The trail has more shade now, crosses a couple of small streams and then a mile more later, finally took us out of the Whitney Zone, a.k.a. The No Wag Bag Zone!

The spur trail to Lone Pine Lake follows the Whitney Zone sign immediately. Our original plan from before we started this trip was to spend our last night at this lake, another lake to add to my "Lake List". But as all plans do, they change. Noting to self to make just a special trip just for this lake!

Continuing the trek down, the trail reaches the junction to the North Fork Lone Pine Creek Trail, or also known as the the Mountaineers Route to Mount Whitney. We're close to the end of our trip!

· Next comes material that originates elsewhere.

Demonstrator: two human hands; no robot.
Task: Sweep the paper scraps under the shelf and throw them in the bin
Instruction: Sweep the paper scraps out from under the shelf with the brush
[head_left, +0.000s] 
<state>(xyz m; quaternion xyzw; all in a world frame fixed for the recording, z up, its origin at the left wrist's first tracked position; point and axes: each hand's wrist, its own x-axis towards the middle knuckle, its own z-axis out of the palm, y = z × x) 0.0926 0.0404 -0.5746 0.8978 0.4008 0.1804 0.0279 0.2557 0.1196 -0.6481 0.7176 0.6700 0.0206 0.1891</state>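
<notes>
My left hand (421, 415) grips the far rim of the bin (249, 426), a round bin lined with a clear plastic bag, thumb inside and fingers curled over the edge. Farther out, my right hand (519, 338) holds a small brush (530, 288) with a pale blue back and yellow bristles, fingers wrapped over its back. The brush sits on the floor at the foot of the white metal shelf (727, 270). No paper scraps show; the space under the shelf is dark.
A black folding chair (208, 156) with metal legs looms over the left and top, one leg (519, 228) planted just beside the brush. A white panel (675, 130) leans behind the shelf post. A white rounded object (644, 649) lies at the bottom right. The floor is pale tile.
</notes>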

We reached Whitney Portal with Kari sitting by one of the rocks just off of the trellis covered area where a weighing scale is hanging, waiting patiently for us. Happy tears were had (as always - trips like these are awesome, but I still do get to miss her) and loads of happy hugs! 

We commemorated the day with ginormous bacon cheeseburgers and beers from the Whitney Portal Store before wrapping up and scoring a hot shower down by an RV Park in Olancha. We scoured for public showers that are open in Lone Pine after lunch, and failed.